Collected data

########

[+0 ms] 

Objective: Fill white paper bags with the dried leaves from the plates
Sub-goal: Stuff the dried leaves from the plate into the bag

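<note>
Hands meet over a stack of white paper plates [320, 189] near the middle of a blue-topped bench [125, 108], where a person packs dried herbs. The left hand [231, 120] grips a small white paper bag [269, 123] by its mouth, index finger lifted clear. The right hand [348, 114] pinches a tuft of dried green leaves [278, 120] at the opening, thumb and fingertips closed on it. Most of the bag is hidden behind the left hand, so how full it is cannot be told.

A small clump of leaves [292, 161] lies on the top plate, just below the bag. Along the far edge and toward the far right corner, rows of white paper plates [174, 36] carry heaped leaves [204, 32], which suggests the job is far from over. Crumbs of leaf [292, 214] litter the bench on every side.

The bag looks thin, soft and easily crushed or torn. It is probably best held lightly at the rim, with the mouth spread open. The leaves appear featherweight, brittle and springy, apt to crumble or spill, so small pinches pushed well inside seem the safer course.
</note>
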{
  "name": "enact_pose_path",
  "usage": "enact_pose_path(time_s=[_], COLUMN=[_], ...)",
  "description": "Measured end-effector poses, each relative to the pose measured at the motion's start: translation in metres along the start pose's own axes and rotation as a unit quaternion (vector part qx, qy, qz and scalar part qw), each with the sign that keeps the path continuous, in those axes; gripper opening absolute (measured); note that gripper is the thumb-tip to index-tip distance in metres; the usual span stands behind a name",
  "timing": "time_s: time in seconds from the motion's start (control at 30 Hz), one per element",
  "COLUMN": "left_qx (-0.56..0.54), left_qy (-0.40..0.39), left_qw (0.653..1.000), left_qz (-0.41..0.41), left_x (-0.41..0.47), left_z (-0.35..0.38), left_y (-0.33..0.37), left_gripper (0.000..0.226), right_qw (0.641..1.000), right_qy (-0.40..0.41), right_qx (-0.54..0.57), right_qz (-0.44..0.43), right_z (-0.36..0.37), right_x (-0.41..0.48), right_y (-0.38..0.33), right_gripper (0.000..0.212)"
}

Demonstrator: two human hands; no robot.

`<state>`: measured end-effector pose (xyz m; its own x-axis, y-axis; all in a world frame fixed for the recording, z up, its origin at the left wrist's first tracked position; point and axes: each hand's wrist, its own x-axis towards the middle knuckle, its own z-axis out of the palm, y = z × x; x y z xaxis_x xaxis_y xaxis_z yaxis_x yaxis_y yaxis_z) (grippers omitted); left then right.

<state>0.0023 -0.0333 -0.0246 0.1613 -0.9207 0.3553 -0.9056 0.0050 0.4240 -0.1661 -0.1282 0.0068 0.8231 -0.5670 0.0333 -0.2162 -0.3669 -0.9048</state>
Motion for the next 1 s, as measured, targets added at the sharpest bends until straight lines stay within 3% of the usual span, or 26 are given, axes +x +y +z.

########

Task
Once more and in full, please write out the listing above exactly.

Answer to this problem
[+0 ms] 

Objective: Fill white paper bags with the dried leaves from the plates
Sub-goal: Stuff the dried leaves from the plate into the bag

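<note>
Hands meet over a stack of white paper plates [320, 189] near the middle of a blue-topped bench [125, 108], where a person packs dried herbs. The left hand [231, 120] grips a small white paper bag [269, 123] by its mouth, index finger lifted clear. The right hand [348, 114] pinches a tuft of dried green leaves [278, 120] at the opening, thumb and fingertips closed on it. Most of the bag is hidden behind the left hand, so how full it is cannot be told.

A small clump of leaves [292, 161] lies on the top plate, just below the bag. Along the far edge and toward the far right corner, rows of white paper plates [174, 36] carry heaped leaves [204, 32], which suggests the job is far from over. Crumbs of leaf [292, 214] litter the bench on every side.

The bag looks thin, soft and easily crushed or torn. It is probably best held lightly at the rim, with the mouth spread open. The leaves appear featherweight, brittle and springy, apt to crumble or spill, so small pinches pushed well inside seem the safer course.
</note>
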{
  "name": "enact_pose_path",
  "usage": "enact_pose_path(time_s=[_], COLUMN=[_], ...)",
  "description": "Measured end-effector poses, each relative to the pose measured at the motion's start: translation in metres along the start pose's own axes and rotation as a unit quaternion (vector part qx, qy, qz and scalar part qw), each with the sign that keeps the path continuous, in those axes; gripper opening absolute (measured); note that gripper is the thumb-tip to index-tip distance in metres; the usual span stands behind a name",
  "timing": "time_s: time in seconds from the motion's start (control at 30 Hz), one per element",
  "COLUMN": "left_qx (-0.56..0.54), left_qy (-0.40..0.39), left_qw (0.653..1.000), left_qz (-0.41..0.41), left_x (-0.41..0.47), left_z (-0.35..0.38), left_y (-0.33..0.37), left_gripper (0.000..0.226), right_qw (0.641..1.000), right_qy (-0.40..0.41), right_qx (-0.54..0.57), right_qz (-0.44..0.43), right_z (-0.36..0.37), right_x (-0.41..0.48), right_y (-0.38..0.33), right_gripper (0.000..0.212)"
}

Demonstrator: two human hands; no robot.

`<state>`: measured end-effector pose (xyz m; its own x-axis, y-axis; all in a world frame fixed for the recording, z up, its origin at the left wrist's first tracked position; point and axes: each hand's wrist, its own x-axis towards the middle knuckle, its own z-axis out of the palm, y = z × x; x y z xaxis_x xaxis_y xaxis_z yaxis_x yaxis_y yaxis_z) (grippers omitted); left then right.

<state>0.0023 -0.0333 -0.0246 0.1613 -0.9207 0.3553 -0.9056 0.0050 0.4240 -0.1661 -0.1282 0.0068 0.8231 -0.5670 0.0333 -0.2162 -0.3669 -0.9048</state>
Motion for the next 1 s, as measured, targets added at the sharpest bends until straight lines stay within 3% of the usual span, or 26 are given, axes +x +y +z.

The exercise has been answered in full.